Para ese momento, Morricone escribió ya de todo, desde banda sonoras hasta arreglos para cantantes italianos que se beneficiaron de su técnica aparentemente inimitable, un misterio que solo el músico parecía conocer, aunque no dejara de desparramarlo por cuanta canción y película hubiera. Resulta inevitable el paso por la sociedad que Morricone mantuvo con Sergio Leone, buscada y sostenida siempre a expensas del segundo, que no parecía imaginar ya no sus westerns sino el cine sin su música. Algunos de los compositores más importantes del cine crecieron aliándose con directores: Herrmann con Hitchcock, John Williams con Spielberg, Badalamenti con Lynch, Simonetti con Argento. Morricone no sentía que tuviera que aliarse con nadie; iba y venía aceptando encargos que podían oscilar entre un spaguetti western, un drama histórico, un cuento nostálgico o un giallo. Ningún género o director le resultaba esquivo, cualquier historia podía proveer el desafío necesario de encontrar nuevas melodías y sonidos, desde la América aborigen de La misión hasta Investigación sobre ciudadano libre de toda sospecha, de Elio Petri, que tiene una de las melodías más pegadizas que yo recuerde. Por eso, la sociedad Morricone-Leone tuvo como accionista mayoritario al primero, que dejó su sello indeleble en las historias y las imágenes del socio.
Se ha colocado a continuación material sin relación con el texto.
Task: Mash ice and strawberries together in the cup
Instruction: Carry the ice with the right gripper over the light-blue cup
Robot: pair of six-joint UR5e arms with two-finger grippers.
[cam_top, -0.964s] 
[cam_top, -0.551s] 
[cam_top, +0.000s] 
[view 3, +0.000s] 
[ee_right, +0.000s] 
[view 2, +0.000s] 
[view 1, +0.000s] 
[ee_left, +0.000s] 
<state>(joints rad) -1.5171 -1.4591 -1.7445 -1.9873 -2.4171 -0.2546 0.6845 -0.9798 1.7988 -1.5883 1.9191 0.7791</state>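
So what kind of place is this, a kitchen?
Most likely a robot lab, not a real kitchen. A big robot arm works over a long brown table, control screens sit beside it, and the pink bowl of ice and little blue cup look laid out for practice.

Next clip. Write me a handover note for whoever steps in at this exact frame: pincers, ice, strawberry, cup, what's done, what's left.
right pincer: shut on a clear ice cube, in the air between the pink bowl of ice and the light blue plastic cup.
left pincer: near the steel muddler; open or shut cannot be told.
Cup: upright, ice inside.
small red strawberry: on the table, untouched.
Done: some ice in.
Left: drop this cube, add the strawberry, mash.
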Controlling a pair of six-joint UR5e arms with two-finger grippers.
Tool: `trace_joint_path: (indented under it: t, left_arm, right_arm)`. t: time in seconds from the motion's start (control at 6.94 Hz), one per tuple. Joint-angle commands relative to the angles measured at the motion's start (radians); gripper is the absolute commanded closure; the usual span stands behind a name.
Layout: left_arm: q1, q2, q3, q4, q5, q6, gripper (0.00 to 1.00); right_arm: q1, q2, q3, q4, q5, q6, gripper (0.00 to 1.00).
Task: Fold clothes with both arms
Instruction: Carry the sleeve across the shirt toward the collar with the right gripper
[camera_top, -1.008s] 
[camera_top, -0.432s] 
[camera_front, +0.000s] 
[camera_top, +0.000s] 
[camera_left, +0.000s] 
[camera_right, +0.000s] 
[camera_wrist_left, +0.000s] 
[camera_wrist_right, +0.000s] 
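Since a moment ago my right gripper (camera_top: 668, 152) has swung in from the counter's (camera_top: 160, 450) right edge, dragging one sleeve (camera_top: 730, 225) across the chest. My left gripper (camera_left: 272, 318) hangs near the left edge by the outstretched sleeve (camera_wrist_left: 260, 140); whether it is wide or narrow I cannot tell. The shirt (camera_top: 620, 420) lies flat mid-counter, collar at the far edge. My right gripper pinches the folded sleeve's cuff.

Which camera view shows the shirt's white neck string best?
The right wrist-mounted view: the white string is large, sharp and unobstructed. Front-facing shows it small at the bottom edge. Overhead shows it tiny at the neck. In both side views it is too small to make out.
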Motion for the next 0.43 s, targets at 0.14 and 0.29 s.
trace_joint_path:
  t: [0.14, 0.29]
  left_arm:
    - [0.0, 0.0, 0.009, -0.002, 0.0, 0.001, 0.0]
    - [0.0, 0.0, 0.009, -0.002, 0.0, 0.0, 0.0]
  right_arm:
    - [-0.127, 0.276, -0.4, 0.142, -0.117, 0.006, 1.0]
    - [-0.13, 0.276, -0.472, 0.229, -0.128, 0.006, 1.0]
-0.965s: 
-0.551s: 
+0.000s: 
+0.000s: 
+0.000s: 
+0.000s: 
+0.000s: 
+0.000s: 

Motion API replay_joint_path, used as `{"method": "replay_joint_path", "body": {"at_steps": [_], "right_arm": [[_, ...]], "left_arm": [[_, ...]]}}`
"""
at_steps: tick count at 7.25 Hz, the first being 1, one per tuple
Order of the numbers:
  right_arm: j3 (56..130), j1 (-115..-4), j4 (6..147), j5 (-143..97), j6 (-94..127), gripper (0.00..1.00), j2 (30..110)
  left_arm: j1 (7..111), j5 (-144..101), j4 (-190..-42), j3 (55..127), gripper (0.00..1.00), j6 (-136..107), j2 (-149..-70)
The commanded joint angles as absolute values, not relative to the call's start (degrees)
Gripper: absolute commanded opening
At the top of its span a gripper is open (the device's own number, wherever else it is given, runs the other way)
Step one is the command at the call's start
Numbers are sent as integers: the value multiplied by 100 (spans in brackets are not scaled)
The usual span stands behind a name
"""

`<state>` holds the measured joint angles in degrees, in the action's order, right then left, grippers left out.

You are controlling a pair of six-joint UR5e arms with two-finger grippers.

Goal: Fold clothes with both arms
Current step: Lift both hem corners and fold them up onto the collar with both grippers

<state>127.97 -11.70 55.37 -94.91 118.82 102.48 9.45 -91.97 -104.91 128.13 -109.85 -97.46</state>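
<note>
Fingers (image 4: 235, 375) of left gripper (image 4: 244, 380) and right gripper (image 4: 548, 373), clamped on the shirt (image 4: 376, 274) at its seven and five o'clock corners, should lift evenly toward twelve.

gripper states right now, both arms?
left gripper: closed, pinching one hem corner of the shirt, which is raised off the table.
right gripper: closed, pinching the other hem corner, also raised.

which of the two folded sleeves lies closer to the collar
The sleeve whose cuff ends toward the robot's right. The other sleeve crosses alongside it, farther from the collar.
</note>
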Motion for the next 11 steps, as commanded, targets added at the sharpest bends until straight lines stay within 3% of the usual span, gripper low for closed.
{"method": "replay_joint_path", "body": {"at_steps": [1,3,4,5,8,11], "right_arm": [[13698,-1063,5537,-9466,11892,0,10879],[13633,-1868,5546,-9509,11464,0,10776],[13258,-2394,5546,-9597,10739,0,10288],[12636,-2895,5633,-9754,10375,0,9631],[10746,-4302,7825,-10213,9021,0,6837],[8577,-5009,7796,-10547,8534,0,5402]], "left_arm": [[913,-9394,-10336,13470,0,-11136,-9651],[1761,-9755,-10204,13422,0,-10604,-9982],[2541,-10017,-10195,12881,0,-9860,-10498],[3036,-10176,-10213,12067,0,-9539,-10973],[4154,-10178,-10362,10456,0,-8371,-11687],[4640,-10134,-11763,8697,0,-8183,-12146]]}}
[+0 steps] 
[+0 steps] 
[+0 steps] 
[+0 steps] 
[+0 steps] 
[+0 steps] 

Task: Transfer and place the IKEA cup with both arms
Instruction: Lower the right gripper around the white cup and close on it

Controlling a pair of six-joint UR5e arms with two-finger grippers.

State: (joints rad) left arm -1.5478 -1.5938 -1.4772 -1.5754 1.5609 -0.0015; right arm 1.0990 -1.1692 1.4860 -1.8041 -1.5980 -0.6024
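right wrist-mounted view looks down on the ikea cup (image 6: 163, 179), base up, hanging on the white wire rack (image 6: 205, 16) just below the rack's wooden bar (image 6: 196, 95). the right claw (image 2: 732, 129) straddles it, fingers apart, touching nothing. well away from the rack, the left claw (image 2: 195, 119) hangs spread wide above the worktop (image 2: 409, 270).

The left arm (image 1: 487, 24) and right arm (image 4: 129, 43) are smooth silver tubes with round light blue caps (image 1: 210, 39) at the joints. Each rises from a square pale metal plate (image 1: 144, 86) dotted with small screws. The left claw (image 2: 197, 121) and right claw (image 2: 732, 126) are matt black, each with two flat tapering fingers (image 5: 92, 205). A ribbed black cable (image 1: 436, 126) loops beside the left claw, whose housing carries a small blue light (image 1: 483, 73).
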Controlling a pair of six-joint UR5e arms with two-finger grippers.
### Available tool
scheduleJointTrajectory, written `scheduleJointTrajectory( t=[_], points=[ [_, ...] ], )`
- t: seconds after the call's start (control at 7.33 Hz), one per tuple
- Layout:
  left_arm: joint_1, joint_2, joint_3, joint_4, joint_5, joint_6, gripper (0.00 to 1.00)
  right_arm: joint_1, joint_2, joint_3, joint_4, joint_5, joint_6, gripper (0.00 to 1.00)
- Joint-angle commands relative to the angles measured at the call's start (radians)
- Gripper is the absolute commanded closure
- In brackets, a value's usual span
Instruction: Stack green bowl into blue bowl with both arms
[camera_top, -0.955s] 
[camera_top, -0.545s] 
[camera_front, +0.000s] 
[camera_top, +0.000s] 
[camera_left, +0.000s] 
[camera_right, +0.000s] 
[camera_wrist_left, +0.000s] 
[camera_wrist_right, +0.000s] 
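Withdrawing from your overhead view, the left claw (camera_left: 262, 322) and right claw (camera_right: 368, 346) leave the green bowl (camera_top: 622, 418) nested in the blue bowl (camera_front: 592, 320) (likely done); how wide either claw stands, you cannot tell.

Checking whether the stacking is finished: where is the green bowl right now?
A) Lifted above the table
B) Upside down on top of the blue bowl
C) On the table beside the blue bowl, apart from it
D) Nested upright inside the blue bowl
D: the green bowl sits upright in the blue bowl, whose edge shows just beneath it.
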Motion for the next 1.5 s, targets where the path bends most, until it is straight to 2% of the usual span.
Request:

Tornatore no sabe bien a dónde ir con Morricone: la estatura del músico, su escala bigger than life lo desborda y no deja elegir un eje, un ángulo desde el cual entrarle. En consecuencia, Tornatore quiere contarlo todo, aunque sepa que no puede, que las casi tres horas de duración no le van a alcanzar, pero igual trata, como si la desmesura de la personalidad forzara a la película a adaptarse a ella y no al revés. El director se mete con todo: la infancia y la imposición de la trompeta por parte del padre, el ingreso a la academia, el paso por la música pop, las primeras películas, la maduración de un estilo, el momento del reconocimiento, el salto a Estados Unidos, los Oscars perdidos, etc. Todo esto Tornatore lo reconstruye con una cantidad impresionante de entrevistados, varios de los cuales murieron hace poco: además del propio Morricone, salen Bertolucci y Lina Wertmüller. Después hay de todo, desde gente del cine hasta cantantes, críticos, músicos y académicos. El tamaño del homenajeado pareciera demandar ese coro interminable de testimoniantes. Aunque el principal atractivo del documental sea que se puede ver y escuchar extensamente al propio Morricone, que habla de su trabajo con una distancia justa, que sugiere el orgullo del artista pero sin ostentarlo. Hay una generosidad extraña en la pedagogía de Morricone, que tararea sus melodías o las toca en el piano, explica sus procedimientos compositivos y hasta sus fuentes de inspiración, muchas veces canciones tradicionales de diferentes regiones, como si el reconocimiento de la apropiación, lejos de menoscabar la obra, le confiriera un valor adicional o la alimentara con el espesor de la Historia. Tornatore no habrá pensado que Morricone iba a morir antes de estrenarse el documental: así las cosas, tal vez gracias a ese error de cálculo, la película elude cualquier posible tentación funeraria y se dedica durante casi tres horas a realizar un retrato infatigable y vital.